• **What is being asked**
Reproduce all of the data, making sure that no line differs from the original.

═════ Provided material ═════

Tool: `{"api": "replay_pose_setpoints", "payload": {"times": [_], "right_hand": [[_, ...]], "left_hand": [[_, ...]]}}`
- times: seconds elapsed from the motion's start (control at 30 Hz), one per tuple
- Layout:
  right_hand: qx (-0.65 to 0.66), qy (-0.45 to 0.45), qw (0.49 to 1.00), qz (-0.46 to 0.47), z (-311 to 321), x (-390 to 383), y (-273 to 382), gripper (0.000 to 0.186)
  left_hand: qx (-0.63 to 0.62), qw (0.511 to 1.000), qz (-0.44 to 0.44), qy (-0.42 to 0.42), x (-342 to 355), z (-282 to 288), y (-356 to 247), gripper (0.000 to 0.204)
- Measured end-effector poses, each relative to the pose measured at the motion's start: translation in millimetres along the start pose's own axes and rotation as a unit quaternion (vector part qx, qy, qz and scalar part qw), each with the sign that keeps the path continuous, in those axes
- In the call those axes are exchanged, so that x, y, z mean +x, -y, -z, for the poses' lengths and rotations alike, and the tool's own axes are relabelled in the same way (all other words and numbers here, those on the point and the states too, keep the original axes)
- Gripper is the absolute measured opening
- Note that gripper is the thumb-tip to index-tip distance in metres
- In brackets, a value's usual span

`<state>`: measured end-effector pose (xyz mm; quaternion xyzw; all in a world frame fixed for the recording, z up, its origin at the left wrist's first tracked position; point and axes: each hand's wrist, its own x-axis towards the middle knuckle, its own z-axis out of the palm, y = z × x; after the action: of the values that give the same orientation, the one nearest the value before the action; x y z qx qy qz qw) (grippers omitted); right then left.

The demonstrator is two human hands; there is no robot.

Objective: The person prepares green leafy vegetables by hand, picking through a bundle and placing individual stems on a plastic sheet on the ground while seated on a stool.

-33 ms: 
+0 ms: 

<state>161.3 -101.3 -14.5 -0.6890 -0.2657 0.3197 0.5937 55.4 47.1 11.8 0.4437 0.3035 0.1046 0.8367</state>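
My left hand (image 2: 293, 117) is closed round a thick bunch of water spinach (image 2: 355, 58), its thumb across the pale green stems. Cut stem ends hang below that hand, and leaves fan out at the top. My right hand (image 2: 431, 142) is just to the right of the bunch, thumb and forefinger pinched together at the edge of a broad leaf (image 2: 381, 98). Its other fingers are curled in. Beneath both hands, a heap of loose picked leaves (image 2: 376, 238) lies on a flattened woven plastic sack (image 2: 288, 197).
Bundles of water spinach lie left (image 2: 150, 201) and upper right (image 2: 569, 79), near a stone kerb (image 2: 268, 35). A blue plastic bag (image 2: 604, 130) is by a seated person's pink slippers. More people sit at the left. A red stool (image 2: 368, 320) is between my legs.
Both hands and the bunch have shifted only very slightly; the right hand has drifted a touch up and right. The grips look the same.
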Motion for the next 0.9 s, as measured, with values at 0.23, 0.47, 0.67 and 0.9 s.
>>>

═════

• **Exercise solution**
Tool: `{"api": "replay_pose_setpoints", "payload": {"times": [_], "right_hand": [[_, ...]], "left_hand": [[_, ...]]}}`
- times: seconds elapsed from the motion's start (control at 30 Hz), one per tuple
- Layout:
  right_hand: qx (-0.65 to 0.66), qy (-0.45 to 0.45), qw (0.49 to 1.00), qz (-0.46 to 0.47), z (-311 to 321), x (-390 to 383), y (-273 to 382), gripper (0.000 to 0.186)
  left_hand: qx (-0.63 to 0.62), qw (0.511 to 1.000), qz (-0.44 to 0.44), qy (-0.42 to 0.42), x (-342 to 355), z (-282 to 288), y (-356 to 247), gripper (0.000 to 0.204)
- Measured end-effector poses, each relative to the pose measured at the motion's start: translation in millimetres along the start pose's own axes and rotation as a unit quaternion (vector part qx, qy, qz and scalar part qw), each with the sign that keeps the path continuous, in those axes
- In the call those axes are exchanged, so that x, y, z mean +x, -y, -z, for the poses' lengths and rotations alike, and the tool's own axes are relabelled in the same way (all other words and numbers here, those on the point and the states too, keep the original axes)
- Gripper is the absolute measured opening
- Note that gripper is the thumb-tip to index-tip distance in metres
- In brackets, a value's usual span

`<state>`: measured end-effector pose (xyz mm; quaternion xyzw; all in a world frame fixed for the recording, z up, its origin at the left wrist's first tracked position; point and axes: each hand's wrist, its own x-axis towards the middle knuckle, its own z-axis out of the palm, y = z × x; after the action: of the values that give the same orientation, the one nearest the value before the action; x y z qx qy qz qw) (grippers omitted); right then left.

The demonstrator is two human hands; there is no robot.

Objective: The person prepares green leafy vegetables by hand, picking through a bundle and placing individual stems on a plastic sheet on the ground while seated on a stool.

-33 ms: 
+0 ms: 

<state>161.3 -101.3 -14.5 -0.6890 -0.2657 0.3197 0.5937 55.4 47.1 11.8 0.4437 0.3035 0.1046 0.8367</state>
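My left hand (image 2: 293, 117) is closed round a thick bunch of water spinach (image 2: 355, 58), its thumb across the pale green stems. Cut stem ends hang below that hand, and leaves fan out at the top. My right hand (image 2: 431, 142) is just to the right of the bunch, thumb and forefinger pinched together at the edge of a broad leaf (image 2: 381, 98). Its other fingers are curled in. Beneath both hands, a heap of loose picked leaves (image 2: 376, 238) lies on a flattened woven plastic sack (image 2: 288, 197).
Bundles of water spinach lie left (image 2: 150, 201) and upper right (image 2: 569, 79), near a stone kerb (image 2: 268, 35). A blue plastic bag (image 2: 604, 130) is by a seated person's pink slippers. More people sit at the left. A red stool (image 2: 368, 320) is between my legs.
Both hands and the bunch have shifted only very slightly; the right hand has drifted a touch up and right. The grips look the same.
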Motion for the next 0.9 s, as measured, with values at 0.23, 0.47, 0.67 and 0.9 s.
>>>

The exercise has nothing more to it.